● **Task instructions**
Give the lines below again exactly, starting with the line that holds "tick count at" and going on through the line that holds "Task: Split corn".

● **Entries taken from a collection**
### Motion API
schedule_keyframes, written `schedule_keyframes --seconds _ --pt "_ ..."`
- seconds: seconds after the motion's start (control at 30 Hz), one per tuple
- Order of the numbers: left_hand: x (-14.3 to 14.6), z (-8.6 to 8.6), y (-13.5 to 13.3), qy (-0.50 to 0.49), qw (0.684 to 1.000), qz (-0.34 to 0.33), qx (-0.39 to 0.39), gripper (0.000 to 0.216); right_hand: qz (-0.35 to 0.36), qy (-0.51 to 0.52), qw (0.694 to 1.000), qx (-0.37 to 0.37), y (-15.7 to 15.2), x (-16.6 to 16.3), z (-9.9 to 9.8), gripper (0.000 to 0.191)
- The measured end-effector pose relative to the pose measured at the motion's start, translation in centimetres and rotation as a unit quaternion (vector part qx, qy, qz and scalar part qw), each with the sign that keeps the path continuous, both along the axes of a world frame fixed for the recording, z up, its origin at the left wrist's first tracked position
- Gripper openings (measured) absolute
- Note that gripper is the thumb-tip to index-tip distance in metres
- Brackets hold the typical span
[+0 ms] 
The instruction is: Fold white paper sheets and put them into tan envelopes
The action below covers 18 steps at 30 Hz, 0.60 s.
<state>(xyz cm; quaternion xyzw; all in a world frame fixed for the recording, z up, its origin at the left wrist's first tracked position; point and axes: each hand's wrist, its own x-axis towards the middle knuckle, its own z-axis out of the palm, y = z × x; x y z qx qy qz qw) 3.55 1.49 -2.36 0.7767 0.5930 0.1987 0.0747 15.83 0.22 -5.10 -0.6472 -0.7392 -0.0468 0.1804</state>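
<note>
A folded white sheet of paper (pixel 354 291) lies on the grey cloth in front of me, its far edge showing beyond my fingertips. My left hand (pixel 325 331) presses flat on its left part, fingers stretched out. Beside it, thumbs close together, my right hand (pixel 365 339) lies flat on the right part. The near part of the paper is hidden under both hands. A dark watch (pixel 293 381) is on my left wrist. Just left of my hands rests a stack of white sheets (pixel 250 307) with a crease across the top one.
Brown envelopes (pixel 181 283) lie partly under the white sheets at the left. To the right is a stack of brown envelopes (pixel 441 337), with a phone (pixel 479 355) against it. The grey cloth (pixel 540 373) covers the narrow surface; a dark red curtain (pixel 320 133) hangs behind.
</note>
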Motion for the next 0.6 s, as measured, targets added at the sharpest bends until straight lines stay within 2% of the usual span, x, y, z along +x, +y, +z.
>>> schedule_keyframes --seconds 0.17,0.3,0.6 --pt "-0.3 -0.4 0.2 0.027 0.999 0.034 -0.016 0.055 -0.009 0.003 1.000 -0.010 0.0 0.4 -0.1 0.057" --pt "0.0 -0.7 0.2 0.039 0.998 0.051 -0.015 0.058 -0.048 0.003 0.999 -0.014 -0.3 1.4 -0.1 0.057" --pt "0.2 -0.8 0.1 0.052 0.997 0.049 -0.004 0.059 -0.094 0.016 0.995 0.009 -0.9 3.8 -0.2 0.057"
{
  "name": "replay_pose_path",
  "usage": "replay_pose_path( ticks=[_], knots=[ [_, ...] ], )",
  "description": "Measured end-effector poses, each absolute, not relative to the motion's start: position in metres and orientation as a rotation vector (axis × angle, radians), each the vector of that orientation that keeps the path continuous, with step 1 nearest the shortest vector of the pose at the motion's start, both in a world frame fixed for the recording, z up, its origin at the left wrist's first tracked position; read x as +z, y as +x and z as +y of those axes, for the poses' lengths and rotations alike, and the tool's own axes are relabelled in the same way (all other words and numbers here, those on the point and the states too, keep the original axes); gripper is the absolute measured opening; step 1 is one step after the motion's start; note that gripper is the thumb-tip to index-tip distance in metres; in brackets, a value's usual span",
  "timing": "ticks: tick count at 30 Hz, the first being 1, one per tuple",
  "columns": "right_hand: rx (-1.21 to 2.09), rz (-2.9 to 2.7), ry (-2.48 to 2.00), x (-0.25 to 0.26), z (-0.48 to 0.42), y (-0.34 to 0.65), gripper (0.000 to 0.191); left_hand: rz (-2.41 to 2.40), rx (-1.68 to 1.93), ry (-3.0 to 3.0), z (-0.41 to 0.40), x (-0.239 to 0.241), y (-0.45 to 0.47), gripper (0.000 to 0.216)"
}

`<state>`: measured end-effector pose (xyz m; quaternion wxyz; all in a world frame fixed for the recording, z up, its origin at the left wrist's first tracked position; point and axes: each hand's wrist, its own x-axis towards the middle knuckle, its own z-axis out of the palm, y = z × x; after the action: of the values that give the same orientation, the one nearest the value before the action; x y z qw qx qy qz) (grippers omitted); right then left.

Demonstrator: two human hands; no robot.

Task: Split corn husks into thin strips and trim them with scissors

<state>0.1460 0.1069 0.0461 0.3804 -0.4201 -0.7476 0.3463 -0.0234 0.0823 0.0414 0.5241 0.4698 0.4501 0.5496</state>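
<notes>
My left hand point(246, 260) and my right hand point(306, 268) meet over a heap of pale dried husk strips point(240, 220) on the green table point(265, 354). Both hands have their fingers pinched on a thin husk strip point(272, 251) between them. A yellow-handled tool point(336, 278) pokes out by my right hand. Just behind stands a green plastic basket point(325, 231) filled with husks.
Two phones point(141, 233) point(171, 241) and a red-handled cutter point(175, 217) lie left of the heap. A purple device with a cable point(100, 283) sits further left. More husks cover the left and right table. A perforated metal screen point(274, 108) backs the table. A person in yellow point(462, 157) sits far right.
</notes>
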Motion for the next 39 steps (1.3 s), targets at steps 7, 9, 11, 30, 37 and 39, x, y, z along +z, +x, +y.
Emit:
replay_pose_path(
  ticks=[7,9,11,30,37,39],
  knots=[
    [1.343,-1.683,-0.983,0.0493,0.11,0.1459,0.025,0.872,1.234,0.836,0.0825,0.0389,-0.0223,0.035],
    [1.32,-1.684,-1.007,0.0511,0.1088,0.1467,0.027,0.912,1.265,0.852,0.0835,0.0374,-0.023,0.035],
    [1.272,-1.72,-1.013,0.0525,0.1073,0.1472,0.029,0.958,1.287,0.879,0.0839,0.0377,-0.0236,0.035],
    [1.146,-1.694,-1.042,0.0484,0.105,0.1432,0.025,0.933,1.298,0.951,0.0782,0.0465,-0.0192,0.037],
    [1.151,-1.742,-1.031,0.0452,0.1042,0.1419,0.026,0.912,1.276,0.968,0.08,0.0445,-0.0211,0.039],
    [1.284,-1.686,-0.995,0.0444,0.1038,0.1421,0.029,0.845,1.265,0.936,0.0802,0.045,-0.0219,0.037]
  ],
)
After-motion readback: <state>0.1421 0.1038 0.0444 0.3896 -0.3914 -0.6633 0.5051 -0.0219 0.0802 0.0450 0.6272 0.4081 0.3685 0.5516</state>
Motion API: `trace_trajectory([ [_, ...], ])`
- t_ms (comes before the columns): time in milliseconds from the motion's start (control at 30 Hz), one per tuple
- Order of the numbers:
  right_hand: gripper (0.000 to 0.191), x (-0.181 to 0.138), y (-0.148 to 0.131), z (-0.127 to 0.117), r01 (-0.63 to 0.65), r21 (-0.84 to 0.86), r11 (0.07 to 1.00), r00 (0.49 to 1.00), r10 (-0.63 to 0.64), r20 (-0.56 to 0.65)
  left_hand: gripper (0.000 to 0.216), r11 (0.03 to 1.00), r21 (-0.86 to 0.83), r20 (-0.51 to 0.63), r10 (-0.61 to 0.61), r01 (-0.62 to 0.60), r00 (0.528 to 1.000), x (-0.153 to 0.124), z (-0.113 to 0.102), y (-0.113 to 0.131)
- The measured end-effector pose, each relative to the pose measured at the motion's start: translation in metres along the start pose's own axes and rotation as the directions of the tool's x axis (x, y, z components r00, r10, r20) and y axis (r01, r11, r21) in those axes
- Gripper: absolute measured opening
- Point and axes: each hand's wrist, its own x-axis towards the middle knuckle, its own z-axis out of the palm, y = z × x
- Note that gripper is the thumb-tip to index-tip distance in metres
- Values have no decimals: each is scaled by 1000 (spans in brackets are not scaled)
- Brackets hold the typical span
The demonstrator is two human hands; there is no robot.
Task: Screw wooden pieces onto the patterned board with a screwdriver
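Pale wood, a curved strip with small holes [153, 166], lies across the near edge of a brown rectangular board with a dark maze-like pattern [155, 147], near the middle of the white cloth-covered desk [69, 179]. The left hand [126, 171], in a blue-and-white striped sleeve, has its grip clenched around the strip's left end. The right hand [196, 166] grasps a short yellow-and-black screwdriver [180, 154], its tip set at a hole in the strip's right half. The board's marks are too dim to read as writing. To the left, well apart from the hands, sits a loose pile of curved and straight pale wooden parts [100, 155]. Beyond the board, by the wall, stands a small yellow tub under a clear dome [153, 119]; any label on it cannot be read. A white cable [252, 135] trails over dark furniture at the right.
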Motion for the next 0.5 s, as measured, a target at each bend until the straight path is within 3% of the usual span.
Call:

● **Finished task**
  "timing": "ticks: tick count at 30 Hz, the first being 1, one per tuple",
  "columns": "right_hand: rx (-1.21 to 2.09), rz (-2.9 to 2.7), ry (-2.48 to 2.00), x (-0.25 to 0.26), z (-0.48 to 0.42), y (-0.34 to 0.65), gripper (0.000 to 0.191); left_hand: rz (-2.41 to 2.40), rx (-1.68 to 1.93), ry (-3.0 to 3.0), z (-0.41 to 0.40), x (-0.239 to 0.241), y (-0.45 to 0.47), gripper (0.000 to 0.216)"
}

`<state>`: measured end-effector pose (xyz m; quaternion wxyz; all in a world frame fixed for the recording, z up, its origin at the left wrist's first tracked position; point and axes: each hand's wrist, its own x-axis towards the middle knuckle, its own z-axis out of the palm, y = z × x; after the action: of the values that give the same orientation, the one nearest the value before the action; x y z qw qx qy qz) (grippers omitted); right then left.

Demonstrator: two human hands; no robot.

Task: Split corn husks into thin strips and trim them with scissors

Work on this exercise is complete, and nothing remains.